How to complete this task
Transcribe only part of the material below: the lines from the one containing "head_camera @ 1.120" through the one containing "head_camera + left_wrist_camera", inclusive, exactly as written.
--- START ---
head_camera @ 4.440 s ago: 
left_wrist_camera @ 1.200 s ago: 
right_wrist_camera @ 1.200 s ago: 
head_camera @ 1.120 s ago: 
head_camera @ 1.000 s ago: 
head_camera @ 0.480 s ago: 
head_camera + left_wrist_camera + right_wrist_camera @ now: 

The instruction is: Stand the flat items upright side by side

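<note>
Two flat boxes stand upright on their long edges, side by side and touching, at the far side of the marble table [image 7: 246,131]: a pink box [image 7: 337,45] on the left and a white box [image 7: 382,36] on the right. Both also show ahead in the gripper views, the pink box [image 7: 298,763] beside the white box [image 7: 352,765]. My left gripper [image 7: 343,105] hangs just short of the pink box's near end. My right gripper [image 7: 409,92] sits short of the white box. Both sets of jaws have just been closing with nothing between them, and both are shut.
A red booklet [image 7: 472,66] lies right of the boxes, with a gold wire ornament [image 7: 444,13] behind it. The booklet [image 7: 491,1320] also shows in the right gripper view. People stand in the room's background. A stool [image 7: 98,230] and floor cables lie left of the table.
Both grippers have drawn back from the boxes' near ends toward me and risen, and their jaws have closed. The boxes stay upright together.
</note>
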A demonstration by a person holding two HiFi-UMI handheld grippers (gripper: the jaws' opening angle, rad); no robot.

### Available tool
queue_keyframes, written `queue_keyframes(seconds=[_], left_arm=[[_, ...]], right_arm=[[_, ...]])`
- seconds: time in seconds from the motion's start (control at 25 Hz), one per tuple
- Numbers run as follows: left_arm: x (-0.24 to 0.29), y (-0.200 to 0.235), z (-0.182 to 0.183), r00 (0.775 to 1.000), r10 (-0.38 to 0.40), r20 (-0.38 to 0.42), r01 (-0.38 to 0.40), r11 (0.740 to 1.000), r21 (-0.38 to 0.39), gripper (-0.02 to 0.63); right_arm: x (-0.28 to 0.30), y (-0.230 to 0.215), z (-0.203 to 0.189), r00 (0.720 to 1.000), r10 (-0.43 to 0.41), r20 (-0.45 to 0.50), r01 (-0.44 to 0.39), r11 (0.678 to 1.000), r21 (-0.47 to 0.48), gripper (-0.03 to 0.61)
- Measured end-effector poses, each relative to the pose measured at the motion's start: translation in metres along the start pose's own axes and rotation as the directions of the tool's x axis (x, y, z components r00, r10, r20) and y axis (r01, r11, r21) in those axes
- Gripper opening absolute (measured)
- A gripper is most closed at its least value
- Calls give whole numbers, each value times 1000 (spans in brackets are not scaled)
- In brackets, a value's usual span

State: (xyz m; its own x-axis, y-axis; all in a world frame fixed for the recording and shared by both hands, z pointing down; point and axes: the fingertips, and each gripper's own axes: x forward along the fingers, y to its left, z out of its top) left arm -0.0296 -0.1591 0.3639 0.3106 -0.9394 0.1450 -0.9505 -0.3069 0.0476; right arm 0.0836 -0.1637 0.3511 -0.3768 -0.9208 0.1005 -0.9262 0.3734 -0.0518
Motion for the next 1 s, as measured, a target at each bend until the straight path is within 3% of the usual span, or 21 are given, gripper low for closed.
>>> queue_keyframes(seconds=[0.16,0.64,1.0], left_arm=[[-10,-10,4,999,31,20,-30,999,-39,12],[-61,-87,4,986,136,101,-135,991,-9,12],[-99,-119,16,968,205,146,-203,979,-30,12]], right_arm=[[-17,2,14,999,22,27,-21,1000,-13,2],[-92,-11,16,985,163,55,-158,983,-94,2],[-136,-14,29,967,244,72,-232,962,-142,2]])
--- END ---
Answer to this exercise
head_camera @ 1.120 s ago: 
head_camera @ 1.000 s ago: 
head_camera @ 0.480 s ago: 
head_camera + left_wrist_camera + right_wrist_camera @ now: 

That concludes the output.